Driver coverage varies by environment — some formats need extra GDAL drivers/packages installed.
Options
Both tiers (lightweight vector_gbx, heavyweight ogr) take the same options; the named format readers preset driverName.
| Option | Default | Description |
|---|---|---|
driverName | required on vector_gbx; auto-detected from the extension on ogr; preset on named readers | OGR driver name (e.g. GPKG, ESRI Shapefile, GeoJSON) — forces a specific driver regardless of the file extension. |
asWKB | "true" | Output geometry as WKB (binary) vs WKT (text). |
chunkSize | "10000" | Records per read batch (in-memory batching on the single per-file read — not partition splitting). |
layerName | "" | Layer name for multi-layer formats (overrides the layer index). |
layerNumber / layerN | "0" | Layer index for multi-layer formats (0-based) — layerNumber (lightweight) / layerN (heavyweight). |
Example — forcing the driver explicitly:
# Explicit driver (sample-data Volumes path)
df = spark.read.format("ogr") \
.option("driverName", "GeoJSON") \
.load("/Volumes/main/default/geobrix_samples/geobrix-examples/nyc/boroughs/nyc_boroughs.geojson")
df.show()
+--------------------+-----------+-----+
|geom_0 |geom_0_srid|... |
+--------------------+-----------+-----+
|[BINARY] |4326 |... |
|... |... |... |
+--------------------+-----------+-----+
- Lightweight · vector_gbx
- Heavyweight · ogr
vector_gbx is the lightweight catch-all vector reader (pyogrio-backed, no JAR).
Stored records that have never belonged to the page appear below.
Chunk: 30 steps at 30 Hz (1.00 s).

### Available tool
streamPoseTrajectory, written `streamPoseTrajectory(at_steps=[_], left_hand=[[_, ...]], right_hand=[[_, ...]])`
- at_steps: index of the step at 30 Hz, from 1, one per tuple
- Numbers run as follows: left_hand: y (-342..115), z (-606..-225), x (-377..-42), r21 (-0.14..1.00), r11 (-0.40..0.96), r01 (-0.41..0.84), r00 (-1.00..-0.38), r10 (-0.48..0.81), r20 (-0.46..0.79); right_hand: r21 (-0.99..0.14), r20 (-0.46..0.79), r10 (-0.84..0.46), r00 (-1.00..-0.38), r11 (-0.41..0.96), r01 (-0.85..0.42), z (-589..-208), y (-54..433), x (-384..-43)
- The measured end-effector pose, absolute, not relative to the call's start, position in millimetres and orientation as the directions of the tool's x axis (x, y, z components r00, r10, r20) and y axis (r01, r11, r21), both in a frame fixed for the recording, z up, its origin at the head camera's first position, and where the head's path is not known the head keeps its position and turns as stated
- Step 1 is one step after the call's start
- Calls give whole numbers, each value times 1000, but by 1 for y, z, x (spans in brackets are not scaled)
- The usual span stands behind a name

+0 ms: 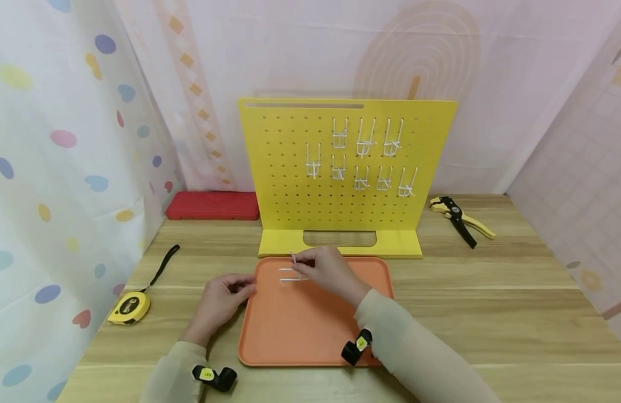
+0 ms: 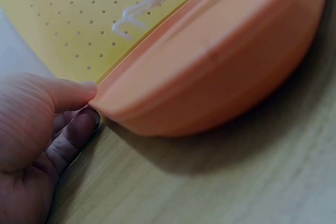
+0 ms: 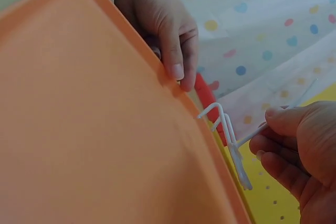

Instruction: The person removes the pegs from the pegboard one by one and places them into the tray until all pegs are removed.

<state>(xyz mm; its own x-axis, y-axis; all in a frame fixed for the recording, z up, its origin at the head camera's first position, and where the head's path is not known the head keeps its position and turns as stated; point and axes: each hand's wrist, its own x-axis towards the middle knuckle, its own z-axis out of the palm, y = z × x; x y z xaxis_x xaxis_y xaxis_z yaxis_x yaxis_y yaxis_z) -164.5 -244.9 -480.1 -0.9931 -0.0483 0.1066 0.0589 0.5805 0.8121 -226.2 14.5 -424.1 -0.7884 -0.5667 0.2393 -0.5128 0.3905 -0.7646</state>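
My right hand (image 1: 330,274) pinches the thin stem of a white wire pegboard hook (image 3: 235,156) between thumb and fingers. The hook's two prongs point left, over the far part of an orange tray (image 1: 300,330). At the tray's left rim, my left hand (image 1: 224,296) grips the edge, thumb above and a fingertip below in the left wrist view. Behind the tray stands a yellow pegboard (image 1: 340,224). Several white hooks like the held one hang in two rows on its upper middle and right, among them a leftmost hook (image 1: 313,165).
A yellow tape measure (image 1: 131,308) with a black strap lies at the left. Behind it is a red case (image 1: 213,205), beside the pegboard. Yellow and black wire strippers (image 1: 456,212) rest at the right on the wooden table (image 1: 491,313). Patterned curtains (image 1: 78,168) surround the table.
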Motion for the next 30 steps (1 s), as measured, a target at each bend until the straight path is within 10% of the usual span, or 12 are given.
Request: streamPoseTrajectory(at_steps=[30], left_hand=[[-242,-479,-163,811,583,44,-993,-64,100]], right_hand=[[-808,326,-521,-789,280,-518,-470,-2,-231]])
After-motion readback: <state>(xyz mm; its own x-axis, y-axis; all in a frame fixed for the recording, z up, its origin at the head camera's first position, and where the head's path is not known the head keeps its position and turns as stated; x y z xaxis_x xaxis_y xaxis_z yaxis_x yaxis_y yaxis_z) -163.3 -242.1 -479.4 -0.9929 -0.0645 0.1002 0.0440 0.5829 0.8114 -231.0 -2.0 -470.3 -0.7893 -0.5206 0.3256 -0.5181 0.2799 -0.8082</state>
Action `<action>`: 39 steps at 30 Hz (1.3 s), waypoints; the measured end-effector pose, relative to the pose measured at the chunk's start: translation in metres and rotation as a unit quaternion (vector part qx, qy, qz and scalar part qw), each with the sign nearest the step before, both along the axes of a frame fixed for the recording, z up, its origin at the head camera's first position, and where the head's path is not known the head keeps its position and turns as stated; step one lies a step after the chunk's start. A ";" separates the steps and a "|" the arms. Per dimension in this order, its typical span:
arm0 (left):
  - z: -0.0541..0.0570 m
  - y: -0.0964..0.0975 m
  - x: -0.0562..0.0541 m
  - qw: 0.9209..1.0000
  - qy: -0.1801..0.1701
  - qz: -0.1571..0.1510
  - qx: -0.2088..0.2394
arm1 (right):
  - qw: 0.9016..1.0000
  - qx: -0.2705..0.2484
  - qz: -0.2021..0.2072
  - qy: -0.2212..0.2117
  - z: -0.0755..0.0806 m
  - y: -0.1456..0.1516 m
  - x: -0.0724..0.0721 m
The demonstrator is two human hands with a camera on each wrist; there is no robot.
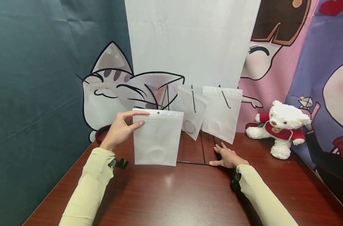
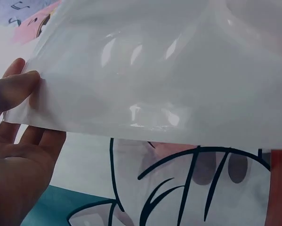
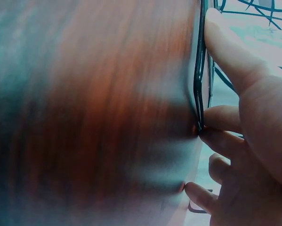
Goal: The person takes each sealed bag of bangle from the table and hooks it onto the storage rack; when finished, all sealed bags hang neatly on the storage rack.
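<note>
My left hand [image 1: 121, 127] pinches the upper left corner of a white frosted zip-lock bag [image 1: 157, 135] between thumb and fingers. A faint round shape shows low inside the bag, and a small dark hole sits near its top edge. Close up, the left wrist view has thumb and fingers on either side of the bag [image 2: 145, 80]. Behind stands a black wire rack [image 1: 203, 147] with hooks; two similar bags [image 1: 190, 119] [image 1: 220, 116] hang there. My right hand [image 1: 229, 157] touches the rack's base with fingers spread; the right wrist view shows the thumb by the black wire [image 3: 199, 70].
A white teddy bear [image 1: 282, 125] in a red top sits at the right. A dark red rounded object [image 1: 102, 134] is partly hidden behind my left hand. The brown table [image 1: 171, 194] meets printed cartoon curtains [image 1: 194, 37] at the back.
</note>
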State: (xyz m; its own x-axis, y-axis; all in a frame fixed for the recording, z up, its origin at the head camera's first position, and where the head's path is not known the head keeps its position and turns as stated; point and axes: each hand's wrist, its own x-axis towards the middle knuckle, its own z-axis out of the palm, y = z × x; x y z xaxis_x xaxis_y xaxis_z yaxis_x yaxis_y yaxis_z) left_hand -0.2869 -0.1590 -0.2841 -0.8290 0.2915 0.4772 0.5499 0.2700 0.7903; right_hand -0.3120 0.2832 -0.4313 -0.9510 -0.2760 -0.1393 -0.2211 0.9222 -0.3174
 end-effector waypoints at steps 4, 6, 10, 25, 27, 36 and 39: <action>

It reads any OGR-supported format and emits the same schema as the heavyweight ogr reader.
# Lightweight generic vector reader (pyogrio; no JAR)
from databricks.labs.gbx.ds.register import register
register(spark)
df = spark.read.format("vector_gbx").load(SAMPLE) # (attrs..., geom_0, geom_0_srid, geom_0_srid_proj)
df.show()
It is the lightweight counterpart of the heavyweight ogr reader, supporting Python and SQL bindings (not Scala).
Typical pipeline: ingest into a table
The common pattern is to land vector files in a table for downstream analytics — on Databricks a managed table is Delta:
df = (spark.read.format("vector_gbx")
.option("driverName", "GeoJSON") # pass any OGR driver name
.load("/Volumes/main/geo/raw/")) # a folder of files
df.write.mode("overwrite").saveAsTable("main.geo.features") # Delta table on Databricks
Reading a folder fans the files across the cluster (one partition per file), so ingest scales with the data — unlike a single-node pyogrio.read_* that parses one file on one machine. See Benchmarking for light-vs-heavy ingest figures.
The OGR reader provides generic support for reading vector data formats through the OGR library. This is the base reader that powers all vector format readers in GeoBrix.
Format Name
ogr
Overview
The OGR reader is a generic vector data reader that can handle any format supported by OGR/GDAL. While GeoBrix provides named readers for common formats (Shapefile, GeoJSON, GeoPackage, etc.), you can use the OGR reader directly for any available format.
Basic Usage
Python
# OGR reader (sample-data Volumes path)
df = spark.read.format("ogr").load("/Volumes/main/default/geobrix_samples/geobrix-examples/nyc/boroughs/nyc_boroughs.geojson")
df.show()
+--------------------+-----------+-----+
|geom_0 |geom_0_srid|... |
+--------------------+-----------+-----+
|[BINARY] |4326 |... |
|... |... |... |
+--------------------+-----------+-----+
Scala
val df = spark.read.format("ogr").load("/Volumes/main/default/geobrix_samples/geobrix-examples/nyc/boroughs/nyc_boroughs.geojson")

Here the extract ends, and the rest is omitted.